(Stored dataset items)
━━━━
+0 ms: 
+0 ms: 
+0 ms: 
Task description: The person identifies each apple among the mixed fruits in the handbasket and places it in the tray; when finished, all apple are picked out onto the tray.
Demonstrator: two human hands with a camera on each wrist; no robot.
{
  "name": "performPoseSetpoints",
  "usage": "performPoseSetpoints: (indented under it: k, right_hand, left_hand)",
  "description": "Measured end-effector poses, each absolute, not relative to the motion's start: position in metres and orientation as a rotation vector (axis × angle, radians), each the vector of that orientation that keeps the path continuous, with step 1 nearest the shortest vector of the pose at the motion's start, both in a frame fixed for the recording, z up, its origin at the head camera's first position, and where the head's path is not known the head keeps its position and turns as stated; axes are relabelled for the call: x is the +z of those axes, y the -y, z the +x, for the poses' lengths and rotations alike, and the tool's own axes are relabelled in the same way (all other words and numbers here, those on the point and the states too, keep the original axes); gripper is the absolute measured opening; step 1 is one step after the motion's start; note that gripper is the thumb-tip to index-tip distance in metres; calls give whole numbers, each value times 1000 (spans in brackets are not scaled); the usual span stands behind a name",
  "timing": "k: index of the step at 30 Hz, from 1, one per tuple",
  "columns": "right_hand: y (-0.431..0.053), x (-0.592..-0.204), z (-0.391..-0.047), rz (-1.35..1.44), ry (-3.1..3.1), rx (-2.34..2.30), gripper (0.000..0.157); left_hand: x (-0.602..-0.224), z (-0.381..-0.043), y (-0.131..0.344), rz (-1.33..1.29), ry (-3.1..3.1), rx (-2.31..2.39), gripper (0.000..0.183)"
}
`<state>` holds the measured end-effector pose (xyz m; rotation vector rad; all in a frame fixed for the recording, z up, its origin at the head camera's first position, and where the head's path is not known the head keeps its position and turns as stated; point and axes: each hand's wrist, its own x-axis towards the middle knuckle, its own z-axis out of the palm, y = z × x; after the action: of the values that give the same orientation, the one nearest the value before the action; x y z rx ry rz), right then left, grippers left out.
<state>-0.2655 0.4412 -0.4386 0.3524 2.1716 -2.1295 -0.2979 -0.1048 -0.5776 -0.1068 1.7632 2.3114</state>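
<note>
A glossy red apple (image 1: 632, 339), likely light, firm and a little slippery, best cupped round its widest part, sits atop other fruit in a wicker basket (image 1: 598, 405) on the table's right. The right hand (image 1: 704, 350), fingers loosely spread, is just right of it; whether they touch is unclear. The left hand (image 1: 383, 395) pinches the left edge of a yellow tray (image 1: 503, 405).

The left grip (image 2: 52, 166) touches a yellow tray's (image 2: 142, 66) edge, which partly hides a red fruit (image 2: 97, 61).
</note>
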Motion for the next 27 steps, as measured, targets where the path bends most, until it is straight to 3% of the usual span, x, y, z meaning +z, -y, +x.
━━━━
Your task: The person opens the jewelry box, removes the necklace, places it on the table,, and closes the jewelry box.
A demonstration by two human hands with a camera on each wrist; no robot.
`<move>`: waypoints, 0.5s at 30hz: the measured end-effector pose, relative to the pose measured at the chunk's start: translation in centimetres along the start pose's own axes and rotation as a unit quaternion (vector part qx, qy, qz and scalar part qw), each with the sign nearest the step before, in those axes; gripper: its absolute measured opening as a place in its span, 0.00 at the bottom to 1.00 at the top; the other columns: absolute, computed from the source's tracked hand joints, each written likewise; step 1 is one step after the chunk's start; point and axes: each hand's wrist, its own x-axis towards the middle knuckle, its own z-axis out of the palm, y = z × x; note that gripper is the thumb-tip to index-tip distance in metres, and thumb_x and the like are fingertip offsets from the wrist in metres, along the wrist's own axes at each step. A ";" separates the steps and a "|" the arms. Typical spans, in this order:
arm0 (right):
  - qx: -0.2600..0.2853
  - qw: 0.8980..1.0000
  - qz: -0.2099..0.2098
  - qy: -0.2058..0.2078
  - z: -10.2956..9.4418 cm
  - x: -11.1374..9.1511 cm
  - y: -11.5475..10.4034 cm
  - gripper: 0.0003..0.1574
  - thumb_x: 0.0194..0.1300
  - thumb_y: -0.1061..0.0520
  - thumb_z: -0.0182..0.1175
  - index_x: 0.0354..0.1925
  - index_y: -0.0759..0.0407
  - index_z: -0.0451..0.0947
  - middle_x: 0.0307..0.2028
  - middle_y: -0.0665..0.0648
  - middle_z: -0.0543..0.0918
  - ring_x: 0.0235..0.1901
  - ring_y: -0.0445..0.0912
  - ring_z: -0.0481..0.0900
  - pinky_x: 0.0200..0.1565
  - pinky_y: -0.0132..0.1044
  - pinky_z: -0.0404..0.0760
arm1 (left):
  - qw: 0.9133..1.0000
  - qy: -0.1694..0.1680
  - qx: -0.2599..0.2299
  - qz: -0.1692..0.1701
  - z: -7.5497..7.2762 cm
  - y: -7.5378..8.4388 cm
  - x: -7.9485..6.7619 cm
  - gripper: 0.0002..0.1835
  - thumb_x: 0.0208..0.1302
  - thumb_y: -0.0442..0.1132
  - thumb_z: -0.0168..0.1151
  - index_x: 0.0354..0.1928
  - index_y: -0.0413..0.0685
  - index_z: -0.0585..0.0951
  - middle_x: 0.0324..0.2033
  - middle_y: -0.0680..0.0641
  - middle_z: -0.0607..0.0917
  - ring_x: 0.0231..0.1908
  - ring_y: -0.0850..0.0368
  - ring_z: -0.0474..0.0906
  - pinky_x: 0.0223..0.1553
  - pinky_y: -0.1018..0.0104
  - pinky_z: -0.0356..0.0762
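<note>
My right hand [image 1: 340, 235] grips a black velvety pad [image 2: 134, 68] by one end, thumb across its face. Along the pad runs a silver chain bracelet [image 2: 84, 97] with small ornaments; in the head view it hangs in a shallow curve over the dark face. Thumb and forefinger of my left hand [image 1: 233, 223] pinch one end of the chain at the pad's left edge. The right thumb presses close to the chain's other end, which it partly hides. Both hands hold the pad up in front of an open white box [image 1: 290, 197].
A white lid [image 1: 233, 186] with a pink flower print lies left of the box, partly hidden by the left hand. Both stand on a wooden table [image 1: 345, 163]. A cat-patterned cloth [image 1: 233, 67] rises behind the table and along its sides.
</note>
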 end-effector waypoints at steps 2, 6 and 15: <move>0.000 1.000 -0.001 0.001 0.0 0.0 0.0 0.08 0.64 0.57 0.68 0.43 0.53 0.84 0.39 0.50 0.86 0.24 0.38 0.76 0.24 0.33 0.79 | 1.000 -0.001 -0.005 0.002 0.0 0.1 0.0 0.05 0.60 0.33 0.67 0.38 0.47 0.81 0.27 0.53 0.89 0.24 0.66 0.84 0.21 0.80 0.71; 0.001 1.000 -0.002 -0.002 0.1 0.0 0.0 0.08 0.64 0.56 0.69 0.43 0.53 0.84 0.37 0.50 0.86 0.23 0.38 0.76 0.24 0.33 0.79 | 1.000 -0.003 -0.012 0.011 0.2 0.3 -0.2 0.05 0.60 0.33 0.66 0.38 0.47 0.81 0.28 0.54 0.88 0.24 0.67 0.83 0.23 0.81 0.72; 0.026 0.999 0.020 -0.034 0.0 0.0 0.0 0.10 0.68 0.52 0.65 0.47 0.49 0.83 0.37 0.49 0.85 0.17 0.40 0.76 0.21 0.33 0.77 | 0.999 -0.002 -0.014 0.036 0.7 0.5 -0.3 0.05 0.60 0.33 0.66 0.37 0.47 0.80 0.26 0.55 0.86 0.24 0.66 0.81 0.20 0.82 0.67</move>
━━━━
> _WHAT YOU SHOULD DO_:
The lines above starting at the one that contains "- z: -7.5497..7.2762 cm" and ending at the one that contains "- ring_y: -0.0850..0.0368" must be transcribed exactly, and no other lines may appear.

> _YOUR SOLUTION_:
  - z: -7.5497..7.2762 cm
  - y: -7.5378..8.4388 cm
  - x: -7.9485..6.7619 cm
  - gripper: 0.0002..0.1835
  - thumb_x: 0.0208..0.1302
  - thumb_y: -0.0442..0.1132
  - thumb_z: -0.0168..0.1151
  - index_x: 0.0354..0.1928
  - index_y: -0.0413..0.0685
  - index_z: -0.0585..0.0951
  - middle_x: 0.0324..0.2033
  - middle_y: -0.0680..0.0641
  - middle_z: -0.0607..0.0917
  - ring_x: 0.0231..0.1908
  - ring_y: -0.0850..0.0368

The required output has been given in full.